Forty-five years before, Dresden had been hit by the Allies’ worst firebombing of World War II. (Kurt Vonnegut’s brilliant 1969 novel, “Slaughterhouse Five,” was based on that horrific incident.) When we were there in March of 1990, the wartime ruins of the Frauenkirche church still were untouched. (Starting in 1994, the church was rebuilt as part of reunification.) The firebombing’s rubble from the city’s 16th Century castle, the Schloss, likewise was visible. (Some of the proceeds from that Unified Germany soccer exhibition were earmarked to restore the Schloss, finally completed in 2013).
Tickets had gone on sale two months before and were snapped up—at prices equivalent to $1.20 to $2.40, U.S.—in a half-hour. On the night of the game, scalpers were getting up to $40, U.S. We U.S. reporters were able to convince officials we belonged in the stadium by using the only word we could conjure in our rudimentary German: Zeitung. (Newspaper.)

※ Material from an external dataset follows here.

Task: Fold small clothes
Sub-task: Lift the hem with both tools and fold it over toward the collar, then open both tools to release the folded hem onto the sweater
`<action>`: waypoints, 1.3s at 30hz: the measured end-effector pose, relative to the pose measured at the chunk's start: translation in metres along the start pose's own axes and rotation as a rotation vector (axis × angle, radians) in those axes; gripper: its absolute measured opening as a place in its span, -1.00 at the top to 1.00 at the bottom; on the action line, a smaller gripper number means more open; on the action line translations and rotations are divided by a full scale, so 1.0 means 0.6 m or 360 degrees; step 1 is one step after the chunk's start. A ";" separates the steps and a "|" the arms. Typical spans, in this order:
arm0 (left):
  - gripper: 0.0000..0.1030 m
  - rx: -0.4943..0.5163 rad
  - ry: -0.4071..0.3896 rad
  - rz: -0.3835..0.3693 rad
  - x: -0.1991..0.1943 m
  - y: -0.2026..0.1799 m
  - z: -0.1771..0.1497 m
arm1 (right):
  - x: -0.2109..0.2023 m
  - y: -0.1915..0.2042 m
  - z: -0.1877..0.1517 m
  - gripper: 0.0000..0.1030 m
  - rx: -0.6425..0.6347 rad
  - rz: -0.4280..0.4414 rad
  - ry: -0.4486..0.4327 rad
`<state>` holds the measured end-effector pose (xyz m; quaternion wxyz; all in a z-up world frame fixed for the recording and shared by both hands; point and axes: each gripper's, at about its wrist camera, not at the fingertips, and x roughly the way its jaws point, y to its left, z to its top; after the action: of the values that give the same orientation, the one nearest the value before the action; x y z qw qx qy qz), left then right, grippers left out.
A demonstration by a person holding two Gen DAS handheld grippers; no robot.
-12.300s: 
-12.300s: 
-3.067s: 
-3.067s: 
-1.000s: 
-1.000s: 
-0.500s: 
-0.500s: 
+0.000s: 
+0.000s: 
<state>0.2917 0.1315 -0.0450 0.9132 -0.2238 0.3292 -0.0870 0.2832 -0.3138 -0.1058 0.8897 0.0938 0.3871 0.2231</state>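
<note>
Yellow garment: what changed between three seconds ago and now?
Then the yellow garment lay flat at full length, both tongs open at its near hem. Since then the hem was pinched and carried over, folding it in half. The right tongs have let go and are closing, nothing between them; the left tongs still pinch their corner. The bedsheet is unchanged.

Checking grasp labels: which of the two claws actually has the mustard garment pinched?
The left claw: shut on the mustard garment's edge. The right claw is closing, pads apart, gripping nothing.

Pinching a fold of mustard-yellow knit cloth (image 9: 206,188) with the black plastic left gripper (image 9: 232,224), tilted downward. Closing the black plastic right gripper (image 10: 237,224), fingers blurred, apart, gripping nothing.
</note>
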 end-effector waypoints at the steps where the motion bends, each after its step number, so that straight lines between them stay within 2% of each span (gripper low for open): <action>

Of no significance whatsoever was the soccer result—Rest Of The World, 3; Unified Germany, 1. But even that had its echoes of the hostile past that Kohl was working to mend. Charlton, the great English player who was then 52 years old, was mostly kidding when he said, “I suppose it would have been diplomatic to let the Germans win. But we’ve never been very diplomatic that way.”
That was reminiscent of one British sportswriter’s snarky advance story of the 1966 World Cup final, when Charlton and his English mates were about to take on Germany: “Fret not, boys, if on the morrow, we should lose to the Germans at our national game, for twice this century we have defeated them at theirs.”
The beauty to March 26, 1990 in Dresden was that it was about neither soccer nor war, and that sports sometimes can be more than just sports. Political? Yes. And having seen Helmut Kohl score was a memorable occasion.